= Task goal =
Pictures left aside, return the lines below exactly, from the one with "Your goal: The" to the end, including both ends.
--- The data Enclosed Below ---
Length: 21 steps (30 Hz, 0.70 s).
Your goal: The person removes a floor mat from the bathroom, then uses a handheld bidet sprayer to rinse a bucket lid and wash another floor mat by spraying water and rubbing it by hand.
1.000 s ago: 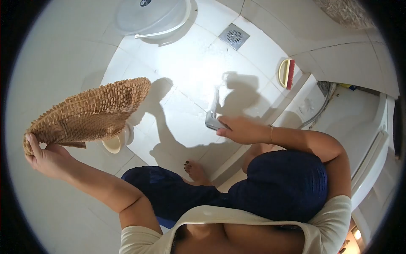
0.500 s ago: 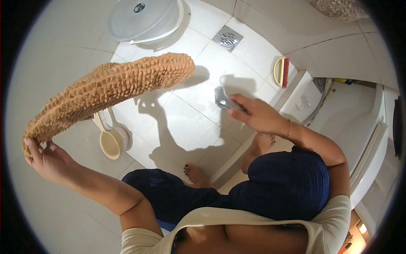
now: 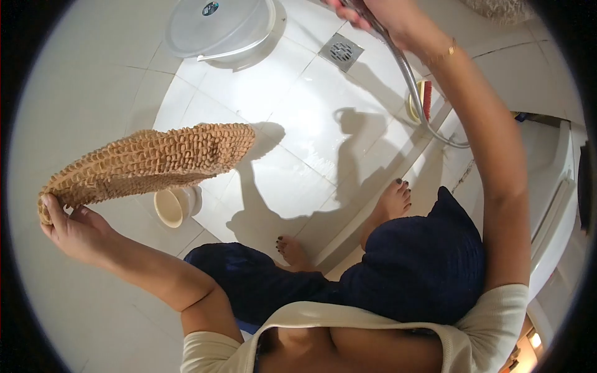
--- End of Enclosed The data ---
= Result of the exercise =
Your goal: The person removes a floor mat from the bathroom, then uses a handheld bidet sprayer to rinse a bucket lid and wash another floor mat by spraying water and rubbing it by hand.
1.000 s ago: 
0.500 s ago: 
now: 

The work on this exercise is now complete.